DATA SUPPLIED:

================

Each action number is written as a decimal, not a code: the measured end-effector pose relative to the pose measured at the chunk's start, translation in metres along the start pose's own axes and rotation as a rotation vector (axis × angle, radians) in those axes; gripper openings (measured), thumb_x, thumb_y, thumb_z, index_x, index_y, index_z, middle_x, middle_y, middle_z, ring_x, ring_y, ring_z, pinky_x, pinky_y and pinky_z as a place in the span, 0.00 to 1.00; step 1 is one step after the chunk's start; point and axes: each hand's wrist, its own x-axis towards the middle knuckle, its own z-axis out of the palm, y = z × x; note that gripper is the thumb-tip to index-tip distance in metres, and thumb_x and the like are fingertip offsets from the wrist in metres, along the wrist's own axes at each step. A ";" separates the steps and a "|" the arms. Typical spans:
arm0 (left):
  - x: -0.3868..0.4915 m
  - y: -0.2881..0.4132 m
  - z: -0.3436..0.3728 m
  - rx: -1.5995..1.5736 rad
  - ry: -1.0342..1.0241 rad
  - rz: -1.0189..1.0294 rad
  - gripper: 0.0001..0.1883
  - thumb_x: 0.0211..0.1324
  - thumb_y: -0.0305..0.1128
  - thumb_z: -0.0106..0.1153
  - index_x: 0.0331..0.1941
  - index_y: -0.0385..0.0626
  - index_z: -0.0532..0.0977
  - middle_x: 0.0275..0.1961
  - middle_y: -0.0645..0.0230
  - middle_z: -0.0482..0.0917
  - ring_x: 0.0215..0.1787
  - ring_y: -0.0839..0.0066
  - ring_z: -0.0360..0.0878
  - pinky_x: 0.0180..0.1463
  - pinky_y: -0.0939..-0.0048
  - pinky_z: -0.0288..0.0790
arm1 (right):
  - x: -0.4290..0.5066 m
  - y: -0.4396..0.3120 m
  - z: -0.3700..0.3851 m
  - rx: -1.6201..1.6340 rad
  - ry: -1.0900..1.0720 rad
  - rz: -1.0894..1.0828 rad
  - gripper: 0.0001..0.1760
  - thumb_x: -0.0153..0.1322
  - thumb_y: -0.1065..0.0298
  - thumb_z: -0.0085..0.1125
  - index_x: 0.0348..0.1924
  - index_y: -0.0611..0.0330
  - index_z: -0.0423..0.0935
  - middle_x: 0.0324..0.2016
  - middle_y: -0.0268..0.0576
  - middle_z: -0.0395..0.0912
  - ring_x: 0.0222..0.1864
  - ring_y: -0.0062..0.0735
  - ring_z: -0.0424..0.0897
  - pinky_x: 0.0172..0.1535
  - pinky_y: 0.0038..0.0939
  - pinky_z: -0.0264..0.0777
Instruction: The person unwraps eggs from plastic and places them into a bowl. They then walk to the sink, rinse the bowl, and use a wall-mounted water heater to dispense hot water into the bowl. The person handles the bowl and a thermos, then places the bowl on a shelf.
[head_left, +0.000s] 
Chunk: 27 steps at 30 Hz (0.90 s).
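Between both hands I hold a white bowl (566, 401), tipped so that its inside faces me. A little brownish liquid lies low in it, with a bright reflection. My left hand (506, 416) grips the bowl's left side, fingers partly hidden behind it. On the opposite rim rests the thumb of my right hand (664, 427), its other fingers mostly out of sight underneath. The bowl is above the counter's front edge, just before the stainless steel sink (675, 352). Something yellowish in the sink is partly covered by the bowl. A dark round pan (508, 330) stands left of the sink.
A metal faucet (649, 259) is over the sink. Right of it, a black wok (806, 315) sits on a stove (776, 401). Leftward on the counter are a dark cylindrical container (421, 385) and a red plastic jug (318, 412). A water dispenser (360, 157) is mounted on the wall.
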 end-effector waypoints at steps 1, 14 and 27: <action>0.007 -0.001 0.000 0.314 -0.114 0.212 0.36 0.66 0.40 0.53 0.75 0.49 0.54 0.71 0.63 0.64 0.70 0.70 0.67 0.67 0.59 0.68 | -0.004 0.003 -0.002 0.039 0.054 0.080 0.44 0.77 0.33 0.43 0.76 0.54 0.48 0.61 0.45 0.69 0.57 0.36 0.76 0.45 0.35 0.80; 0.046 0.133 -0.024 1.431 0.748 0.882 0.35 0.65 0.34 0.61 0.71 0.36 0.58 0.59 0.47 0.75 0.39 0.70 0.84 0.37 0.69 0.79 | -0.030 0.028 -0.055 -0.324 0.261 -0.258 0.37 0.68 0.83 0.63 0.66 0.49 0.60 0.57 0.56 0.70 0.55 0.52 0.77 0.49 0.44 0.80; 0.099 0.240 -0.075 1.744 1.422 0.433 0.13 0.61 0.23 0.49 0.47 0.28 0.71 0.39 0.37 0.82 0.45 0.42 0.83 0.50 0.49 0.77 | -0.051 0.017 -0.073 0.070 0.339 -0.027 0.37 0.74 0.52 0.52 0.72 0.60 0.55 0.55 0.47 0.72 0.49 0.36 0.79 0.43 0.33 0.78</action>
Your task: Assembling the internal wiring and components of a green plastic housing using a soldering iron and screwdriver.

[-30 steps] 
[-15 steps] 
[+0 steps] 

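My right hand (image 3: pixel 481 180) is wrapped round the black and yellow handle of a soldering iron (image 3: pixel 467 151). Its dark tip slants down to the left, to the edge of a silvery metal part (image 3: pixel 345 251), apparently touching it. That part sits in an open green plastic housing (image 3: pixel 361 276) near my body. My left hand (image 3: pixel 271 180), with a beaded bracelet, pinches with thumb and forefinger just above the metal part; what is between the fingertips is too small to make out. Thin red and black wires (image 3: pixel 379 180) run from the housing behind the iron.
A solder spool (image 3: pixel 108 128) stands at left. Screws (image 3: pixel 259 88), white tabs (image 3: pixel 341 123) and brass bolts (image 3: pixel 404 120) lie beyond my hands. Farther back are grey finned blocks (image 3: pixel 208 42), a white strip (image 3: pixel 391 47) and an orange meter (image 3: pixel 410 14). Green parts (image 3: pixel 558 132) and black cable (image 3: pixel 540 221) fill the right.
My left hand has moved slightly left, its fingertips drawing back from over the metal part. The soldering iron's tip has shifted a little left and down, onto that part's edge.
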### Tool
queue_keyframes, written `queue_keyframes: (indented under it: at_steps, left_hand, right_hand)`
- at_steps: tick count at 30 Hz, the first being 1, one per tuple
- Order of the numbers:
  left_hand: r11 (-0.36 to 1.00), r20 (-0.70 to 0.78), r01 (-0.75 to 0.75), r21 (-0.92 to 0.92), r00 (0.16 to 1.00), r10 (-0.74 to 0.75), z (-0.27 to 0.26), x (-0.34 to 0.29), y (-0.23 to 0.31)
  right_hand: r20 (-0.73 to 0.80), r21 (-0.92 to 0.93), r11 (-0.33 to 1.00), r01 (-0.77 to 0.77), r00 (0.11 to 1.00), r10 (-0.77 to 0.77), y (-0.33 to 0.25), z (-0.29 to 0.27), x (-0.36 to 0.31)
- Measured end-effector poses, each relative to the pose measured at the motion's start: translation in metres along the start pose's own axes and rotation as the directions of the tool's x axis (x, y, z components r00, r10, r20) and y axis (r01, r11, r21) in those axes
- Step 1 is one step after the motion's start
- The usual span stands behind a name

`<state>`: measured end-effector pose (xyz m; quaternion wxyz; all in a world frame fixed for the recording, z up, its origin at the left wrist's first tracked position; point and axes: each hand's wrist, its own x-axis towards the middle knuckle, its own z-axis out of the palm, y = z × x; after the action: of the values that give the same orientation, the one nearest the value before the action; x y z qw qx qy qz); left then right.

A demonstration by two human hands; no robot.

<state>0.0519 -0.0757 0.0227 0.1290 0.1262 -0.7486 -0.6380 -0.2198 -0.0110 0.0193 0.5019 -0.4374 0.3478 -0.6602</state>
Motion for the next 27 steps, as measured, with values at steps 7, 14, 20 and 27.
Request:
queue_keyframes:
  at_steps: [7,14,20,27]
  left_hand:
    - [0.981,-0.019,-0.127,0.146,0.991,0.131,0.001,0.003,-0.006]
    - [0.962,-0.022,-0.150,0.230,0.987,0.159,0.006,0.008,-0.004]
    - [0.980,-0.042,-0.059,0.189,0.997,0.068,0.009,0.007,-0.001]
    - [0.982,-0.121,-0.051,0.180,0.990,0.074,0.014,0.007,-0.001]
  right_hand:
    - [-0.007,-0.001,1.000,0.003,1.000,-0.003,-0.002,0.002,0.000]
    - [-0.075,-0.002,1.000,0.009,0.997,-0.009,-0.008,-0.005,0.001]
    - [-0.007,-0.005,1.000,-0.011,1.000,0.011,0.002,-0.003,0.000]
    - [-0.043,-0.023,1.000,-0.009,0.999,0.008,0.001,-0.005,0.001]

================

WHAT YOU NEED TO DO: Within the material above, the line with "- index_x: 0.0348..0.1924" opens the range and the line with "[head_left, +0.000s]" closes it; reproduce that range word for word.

EXERCISE OUTPUT:
  - index_x: 0.0348..0.1924
  - index_y: -0.0611..0.0330
  - index_z: -0.0423..0.0935
  - middle_x: 0.0324..0.2016
  - middle_y: -0.0268..0.0576
  - middle_z: -0.0395..0.0912
  - ring_x: 0.0222..0.1864
  - ring_y: -0.0062..0.0735
  - ring_z: -0.0424..0.0897
  - pinky_x: 0.0172..0.1535
  - pinky_y: 0.0038..0.0939
  - pinky_z: -0.0264..0.0777
Instruction: The person unwraps eggs from plastic and places them into a bowl. They then walk to the sink, rinse the bowl, and use a wall-mounted water heater to dispense hot water into the bowl. The person handles the bowl and a thermos, then places the bowl on a shelf.
[head_left, +0.000s] 

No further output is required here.